Рассказы - страница 4

стр.

Тихим шагом я поплелся к себе домой.

Спать этой ночью я не мог. Уж конечно, не из-за приключения с этим глупым стариком. Еще того меньше из-за лейтенанта. Но шёпот Марии, когда она, перекинувшись через подоконник, задыхаясь, говорила: «Фернандо... не смейте... не смейте ходить!» — не давал закрыться моим глазам. Я уловил в нем какую-то нежность, может, я принял за нежность испуг, все равно, какое-то новое чувство ко мне, неожиданно новое и для меня негаданно светлое.

С ранним утром я поднялся. Попытался работать, но работа не пошла; я бросил кисти и пошел за город. Когда через полчаса ходьбы я вновь очутился против садика Марии, все еще было раннее утро. Солнце косыми лучами заливало ее заплетённый зеленью домик, сад благоухал. Окна у домика были широко открыты, но внутри царствовали покой и тишина. Казалось, домик дремал и нежился в лучах утреннего солнца. Калитка была заперта, да я и не решился бы в нее взойти. Я лишь засмотрелся на эту картинку сладкой дремы, даже не думая, как бывало, хорошо ли вышло бы на полотне.

Так стоял я довольно долго и, вероятно, не скоро бы ушел, если бы не пришлось поднять голову от звука человеческих голосов, которые грубо согнали мечту и бесцеремонно вернули меня в жизнь. Звуки исходили, наверно, от дома соседа. Бросив на домик последний взгляд, я направился домой. Проходя мимо его калитки, я увидел старика, стоящего ко мне спиной, а перед ним премилого юношу со светлыми кудрями и со взволнованным лицом. Старик резким и методичным голосом читал ему наставления, а юноша бегал глазами направо и налево и, видимо, не знал, как избавиться от старика и от нотаций.

— Ну, этот не получит наследства! — подумал я, и мне стало жалко кудрявого юношу.

Вернувшись домой, я проходил весь день из утла в угол и, лишь только стало темнеть, опять пошел к Марии. Едва я взялся за ручку калитки, как должен был остановиться, так как из окна послышались совсем неприличные звуки. Впечатление было такое, будто кто-то безутешно плакал навзрыд. У меня так и сжалось сердце при мысли, что так плакать могла бы Мария. Я, как хотел открыть калитку, так в этой позе и застыл. Вдруг дверь взвизгнула, раскрылась и из нее вырос лейтенант. Должно быть, события были важные, если он забыл, что всякий бравый вояка должен прыгать через окно.

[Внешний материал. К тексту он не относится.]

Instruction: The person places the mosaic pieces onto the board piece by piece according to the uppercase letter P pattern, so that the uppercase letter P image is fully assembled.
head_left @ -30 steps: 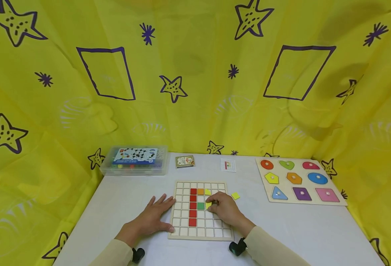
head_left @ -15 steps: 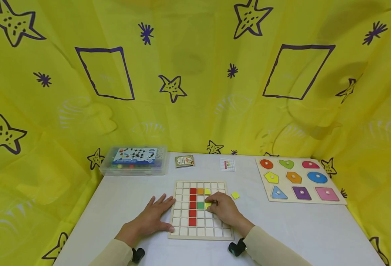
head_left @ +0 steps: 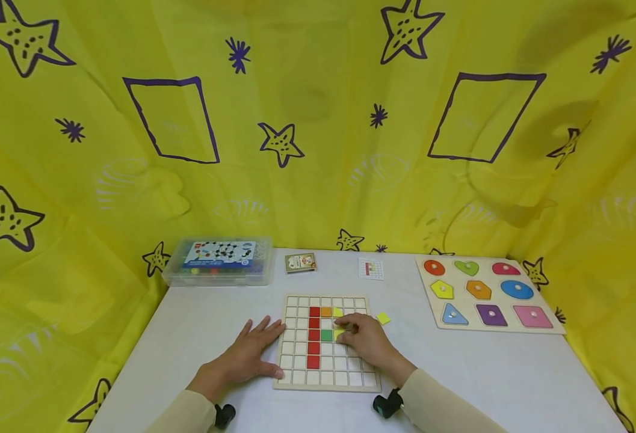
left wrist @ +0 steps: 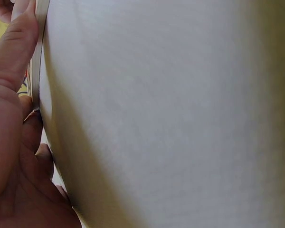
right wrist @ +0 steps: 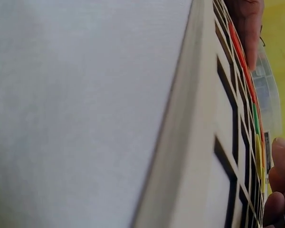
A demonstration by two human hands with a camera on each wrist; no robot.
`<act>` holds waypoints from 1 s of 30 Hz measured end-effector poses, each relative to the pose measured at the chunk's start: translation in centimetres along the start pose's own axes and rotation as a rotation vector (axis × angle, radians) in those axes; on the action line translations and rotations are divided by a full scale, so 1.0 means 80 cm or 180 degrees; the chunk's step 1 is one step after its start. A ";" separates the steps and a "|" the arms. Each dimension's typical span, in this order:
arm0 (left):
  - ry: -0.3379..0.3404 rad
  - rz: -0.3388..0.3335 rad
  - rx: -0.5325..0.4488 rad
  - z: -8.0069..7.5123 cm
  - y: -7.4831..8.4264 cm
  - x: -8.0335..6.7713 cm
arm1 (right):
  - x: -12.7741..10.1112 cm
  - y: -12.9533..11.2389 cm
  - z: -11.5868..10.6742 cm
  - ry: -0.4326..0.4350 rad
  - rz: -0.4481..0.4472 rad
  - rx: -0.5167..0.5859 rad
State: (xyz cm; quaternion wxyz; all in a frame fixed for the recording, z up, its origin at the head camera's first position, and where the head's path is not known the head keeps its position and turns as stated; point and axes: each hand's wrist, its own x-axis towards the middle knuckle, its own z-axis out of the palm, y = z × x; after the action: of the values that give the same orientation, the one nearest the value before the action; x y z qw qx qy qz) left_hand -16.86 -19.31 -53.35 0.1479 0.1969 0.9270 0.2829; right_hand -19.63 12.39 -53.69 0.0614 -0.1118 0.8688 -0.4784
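A wooden grid board (head_left: pixel 325 388) lies flat on the white table. In it sit a column of several red tiles (head_left: pixel 314 335), an orange tile (head_left: pixel 326 312), a green tile (head_left: pixel 326 335) and a yellow tile (head_left: pixel 337 312). Another yellow tile (head_left: pixel 337 334) lies in the cell beside the green one, partly covered by my right hand (head_left: pixel 369 340). That hand hovers over it, thumb and index finger parted, with nothing seen between them. My left hand (head_left: pixel 250 352) is spread along the board's left edge, its thumb (left wrist: pixel 16 47) touching the rim.
One loose yellow tile (head_left: pixel 383 318) lies right of the board. Behind stand a clear plastic case (head_left: pixel 220 279), a small card box (head_left: pixel 300 263) and a pattern card (head_left: pixel 370 269). A shape puzzle board (head_left: pixel 461 308) lies at the right. A yellow curtain (head_left: pixel 318 198) hangs behind the table.
My right thumb and index finger have parted from the yellow tile, which now rests in its cell beside the green tile. The left hand has stayed on the board's edge.
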 end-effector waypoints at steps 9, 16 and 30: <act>-0.0001 -0.0002 0.0016 0.003 -0.001 0.000 | 0.003 0.005 -0.024 0.0260 0.0180 0.0340; 0.0007 -0.0028 0.0023 0.002 -0.002 0.001 | 0.008 0.025 -0.070 0.0457 0.0285 0.0122; 0.0008 -0.0026 0.0020 0.001 0.000 0.000 | 0.005 0.057 -0.095 0.0273 0.0370 -0.0340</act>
State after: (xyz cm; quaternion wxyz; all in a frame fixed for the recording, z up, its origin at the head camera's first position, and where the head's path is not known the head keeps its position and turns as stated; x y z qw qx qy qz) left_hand -16.79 -19.26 -53.40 0.1472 0.1932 0.9289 0.2796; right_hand -22.28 20.87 -53.46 0.0457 -0.0437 0.8999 -0.4314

— Вместо того, чтобы стоять и слушать, можно постучать и взойти, — оборвал он меня сразу.

— Послушайте, лейтенант, — сказал я, — я попросил бы вас...

— Я попросил бы вас тоже кой о чем, — перебил лейтенант, — я попросил бы вас сидеть дома, красить ваши полотна и художествами вне дома не заниматься.

— Сударь! — закричал я, дернув калитку и направляясь прямо на него. Но он изогнулся дутою и, посторонившись, настежь распахнул предо мною дверь.

— Прошу герцога! — прошипел он, — и полюбуйтесь, как вы умны и что из этого выходит.

С этими словами он, гремя саблей и стуча каблуками, вышел из сада. Я кинулся в дом и увидел Марию, лежавшую на кушетке навзничь и рыдавшую с таким отчаянием, что я остановился как вкопанный.

— Мария, Бог с вами, что случилось? — пролепетал я.

— Уйдите... — услышал я сквозь рыдания. Я отыскал графин с водой, принес ей стакан и помог приподняться.

— Вы... вы... из меня, — застучала она зубами по стеклу, — сдела... ли... непорядочную женщину, — и вместо конца фразы удвоенный приступ рыданий.

— Я?., из вас?.. Помилуйте, Мария, — проговорил я, запинаясь, так я был поражен.

Но Мария не думала, а рыдала.

— Нет, серьезно, послушайте, — сказал я уже другим, твердым голосом, садясь на кушетку и беря ее за руки. — Перестаньте плакать и говорите, как следует. Тут дело серьезное. Что вы такое сказали про непорядочную женщину?

— Не я сказала, а старик ... — рыдала Мария.

— Опять старик?! — закричал я, начиная кипеть. Я потянул ее за руки и посадил на кушетке.

— Говорите мне сейчас же, что сказал старик?! — крикнул я, сжимая кулаки.

Боже меня сохрани, я кричал не на Марию. Мог ли я хоть капельку поднять на нее голос? Я кричал, потому что все внутри меня кричало. Если хотите, я кричал на невидимого соседа, которого воображал перед собой. Но так ли, иначе ли, этот крик произвел на Марию действие: она перестала плакать и заговорила более связно, хотя все еще прерывающимся голосом.